> _Entries provided_:
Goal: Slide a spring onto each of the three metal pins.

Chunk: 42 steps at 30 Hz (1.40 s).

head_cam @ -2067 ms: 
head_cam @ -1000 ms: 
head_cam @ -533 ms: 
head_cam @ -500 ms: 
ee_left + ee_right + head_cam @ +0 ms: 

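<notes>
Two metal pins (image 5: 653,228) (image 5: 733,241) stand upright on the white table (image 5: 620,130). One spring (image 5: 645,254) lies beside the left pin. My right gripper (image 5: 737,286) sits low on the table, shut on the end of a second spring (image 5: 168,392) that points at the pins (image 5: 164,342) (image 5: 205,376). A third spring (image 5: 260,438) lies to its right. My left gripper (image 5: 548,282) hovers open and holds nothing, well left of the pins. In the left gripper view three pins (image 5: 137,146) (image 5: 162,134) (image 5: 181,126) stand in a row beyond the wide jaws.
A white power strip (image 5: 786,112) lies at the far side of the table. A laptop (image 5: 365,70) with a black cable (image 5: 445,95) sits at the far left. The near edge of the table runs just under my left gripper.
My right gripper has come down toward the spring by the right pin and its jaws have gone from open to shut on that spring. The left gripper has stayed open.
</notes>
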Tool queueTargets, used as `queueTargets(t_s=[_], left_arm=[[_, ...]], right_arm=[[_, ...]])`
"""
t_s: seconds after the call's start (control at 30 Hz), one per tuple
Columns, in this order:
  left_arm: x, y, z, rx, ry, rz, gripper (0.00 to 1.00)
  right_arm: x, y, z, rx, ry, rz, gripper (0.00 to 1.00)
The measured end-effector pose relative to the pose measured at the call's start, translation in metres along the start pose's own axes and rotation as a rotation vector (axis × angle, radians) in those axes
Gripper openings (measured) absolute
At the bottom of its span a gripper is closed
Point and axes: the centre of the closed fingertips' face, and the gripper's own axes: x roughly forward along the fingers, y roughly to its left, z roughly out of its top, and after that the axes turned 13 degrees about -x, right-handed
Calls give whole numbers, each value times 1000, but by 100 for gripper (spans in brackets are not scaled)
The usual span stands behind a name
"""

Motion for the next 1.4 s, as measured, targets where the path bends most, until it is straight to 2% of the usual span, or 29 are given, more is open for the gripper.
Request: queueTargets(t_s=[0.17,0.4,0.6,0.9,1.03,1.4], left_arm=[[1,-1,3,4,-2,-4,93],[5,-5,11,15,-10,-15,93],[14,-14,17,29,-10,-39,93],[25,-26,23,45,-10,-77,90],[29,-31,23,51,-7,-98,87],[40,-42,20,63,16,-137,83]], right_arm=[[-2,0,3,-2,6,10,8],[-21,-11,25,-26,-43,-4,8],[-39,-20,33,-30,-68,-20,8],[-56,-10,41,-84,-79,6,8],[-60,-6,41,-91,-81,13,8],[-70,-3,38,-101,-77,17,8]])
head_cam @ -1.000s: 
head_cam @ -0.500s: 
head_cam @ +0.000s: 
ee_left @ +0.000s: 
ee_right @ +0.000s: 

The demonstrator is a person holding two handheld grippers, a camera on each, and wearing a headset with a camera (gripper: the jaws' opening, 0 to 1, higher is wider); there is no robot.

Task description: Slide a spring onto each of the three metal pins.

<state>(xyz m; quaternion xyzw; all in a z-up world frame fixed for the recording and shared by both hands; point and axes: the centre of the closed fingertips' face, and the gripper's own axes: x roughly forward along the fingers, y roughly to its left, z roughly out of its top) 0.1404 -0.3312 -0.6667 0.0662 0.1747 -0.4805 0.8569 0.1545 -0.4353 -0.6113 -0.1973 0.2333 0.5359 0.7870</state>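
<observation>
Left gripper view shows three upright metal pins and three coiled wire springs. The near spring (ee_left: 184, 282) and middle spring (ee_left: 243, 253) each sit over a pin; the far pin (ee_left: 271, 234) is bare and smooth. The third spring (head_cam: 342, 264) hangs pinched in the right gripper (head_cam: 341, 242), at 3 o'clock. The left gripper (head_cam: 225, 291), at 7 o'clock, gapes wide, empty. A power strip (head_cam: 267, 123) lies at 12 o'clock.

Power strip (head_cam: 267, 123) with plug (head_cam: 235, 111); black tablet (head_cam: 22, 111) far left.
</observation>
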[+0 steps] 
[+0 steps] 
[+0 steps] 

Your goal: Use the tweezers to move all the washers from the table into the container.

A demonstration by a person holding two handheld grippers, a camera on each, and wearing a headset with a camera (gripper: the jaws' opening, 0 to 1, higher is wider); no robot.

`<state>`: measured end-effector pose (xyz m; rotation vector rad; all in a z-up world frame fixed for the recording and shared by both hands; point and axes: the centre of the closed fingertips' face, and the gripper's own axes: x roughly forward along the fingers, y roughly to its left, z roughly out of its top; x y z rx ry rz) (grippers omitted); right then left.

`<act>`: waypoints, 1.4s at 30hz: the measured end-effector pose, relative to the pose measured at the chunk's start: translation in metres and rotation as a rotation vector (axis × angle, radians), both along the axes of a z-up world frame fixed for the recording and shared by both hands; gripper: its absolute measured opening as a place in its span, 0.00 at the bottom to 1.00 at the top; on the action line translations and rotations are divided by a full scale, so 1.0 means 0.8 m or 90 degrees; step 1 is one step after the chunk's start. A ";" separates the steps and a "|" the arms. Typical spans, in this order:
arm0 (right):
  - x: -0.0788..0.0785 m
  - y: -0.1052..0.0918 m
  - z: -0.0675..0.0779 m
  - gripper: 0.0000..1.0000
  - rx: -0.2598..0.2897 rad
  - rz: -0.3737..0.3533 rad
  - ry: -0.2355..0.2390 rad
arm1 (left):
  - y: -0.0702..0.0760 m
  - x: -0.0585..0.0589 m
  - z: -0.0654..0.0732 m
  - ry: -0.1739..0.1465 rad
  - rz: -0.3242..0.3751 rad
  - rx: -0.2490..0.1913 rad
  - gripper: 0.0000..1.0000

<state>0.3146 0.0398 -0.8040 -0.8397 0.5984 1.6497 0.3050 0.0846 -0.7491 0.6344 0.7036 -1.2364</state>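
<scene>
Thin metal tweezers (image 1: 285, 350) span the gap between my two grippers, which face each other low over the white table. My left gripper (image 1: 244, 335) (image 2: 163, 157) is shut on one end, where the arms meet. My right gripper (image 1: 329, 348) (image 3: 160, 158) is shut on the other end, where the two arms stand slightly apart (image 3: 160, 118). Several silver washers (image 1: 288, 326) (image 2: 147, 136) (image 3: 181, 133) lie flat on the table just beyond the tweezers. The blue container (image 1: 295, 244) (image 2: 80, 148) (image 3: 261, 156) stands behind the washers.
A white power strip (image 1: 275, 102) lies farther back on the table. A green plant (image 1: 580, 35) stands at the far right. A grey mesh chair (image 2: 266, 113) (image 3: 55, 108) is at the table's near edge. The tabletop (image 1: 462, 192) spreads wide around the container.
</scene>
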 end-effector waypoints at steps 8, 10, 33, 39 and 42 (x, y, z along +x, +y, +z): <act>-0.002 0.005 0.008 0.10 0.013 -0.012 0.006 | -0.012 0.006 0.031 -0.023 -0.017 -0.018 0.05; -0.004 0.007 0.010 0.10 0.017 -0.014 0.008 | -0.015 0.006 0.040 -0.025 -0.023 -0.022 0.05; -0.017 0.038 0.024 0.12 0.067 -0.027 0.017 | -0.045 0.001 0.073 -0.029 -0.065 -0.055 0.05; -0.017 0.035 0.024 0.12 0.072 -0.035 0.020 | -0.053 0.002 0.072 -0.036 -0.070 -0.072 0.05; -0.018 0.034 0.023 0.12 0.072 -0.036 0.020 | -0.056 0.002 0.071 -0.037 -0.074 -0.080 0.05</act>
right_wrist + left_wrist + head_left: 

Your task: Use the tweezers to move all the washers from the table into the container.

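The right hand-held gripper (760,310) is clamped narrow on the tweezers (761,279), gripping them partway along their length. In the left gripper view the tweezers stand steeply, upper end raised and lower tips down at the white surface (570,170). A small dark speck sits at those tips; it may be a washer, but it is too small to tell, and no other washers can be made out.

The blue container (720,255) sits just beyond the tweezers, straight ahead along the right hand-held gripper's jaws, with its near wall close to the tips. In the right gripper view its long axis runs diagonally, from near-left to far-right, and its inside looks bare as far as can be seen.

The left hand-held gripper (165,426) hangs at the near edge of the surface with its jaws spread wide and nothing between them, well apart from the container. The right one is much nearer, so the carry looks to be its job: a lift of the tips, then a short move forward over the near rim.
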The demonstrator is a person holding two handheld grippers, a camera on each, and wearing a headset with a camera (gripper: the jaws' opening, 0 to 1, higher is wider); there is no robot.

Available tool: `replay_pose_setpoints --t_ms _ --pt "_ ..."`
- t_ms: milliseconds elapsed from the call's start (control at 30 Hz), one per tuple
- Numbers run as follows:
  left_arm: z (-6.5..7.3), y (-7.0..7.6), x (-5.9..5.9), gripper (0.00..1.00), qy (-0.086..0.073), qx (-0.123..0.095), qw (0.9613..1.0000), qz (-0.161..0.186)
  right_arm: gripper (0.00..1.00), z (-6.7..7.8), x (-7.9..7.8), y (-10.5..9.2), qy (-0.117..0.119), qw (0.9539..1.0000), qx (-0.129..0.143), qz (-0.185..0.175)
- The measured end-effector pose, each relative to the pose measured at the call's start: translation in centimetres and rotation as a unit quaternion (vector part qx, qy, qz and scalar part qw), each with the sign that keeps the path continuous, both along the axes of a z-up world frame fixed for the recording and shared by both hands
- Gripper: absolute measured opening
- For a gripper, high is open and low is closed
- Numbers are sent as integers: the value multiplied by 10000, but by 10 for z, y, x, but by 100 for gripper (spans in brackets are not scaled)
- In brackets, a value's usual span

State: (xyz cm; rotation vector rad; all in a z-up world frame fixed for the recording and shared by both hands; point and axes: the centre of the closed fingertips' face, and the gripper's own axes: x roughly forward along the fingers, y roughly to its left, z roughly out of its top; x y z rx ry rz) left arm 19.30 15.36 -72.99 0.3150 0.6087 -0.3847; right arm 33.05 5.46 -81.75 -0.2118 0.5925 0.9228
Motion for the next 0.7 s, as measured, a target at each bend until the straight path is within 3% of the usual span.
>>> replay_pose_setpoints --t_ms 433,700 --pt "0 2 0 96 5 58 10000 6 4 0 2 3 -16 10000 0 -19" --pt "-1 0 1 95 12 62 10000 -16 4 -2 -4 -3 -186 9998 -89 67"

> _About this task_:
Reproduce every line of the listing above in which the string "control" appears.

> _Answer below_:
t_s: seconds after the call's start (control at 30 Hz), one per tuple
- t_ms: milliseconds elapsed from the call's start (control at 30 Hz), one per tuple

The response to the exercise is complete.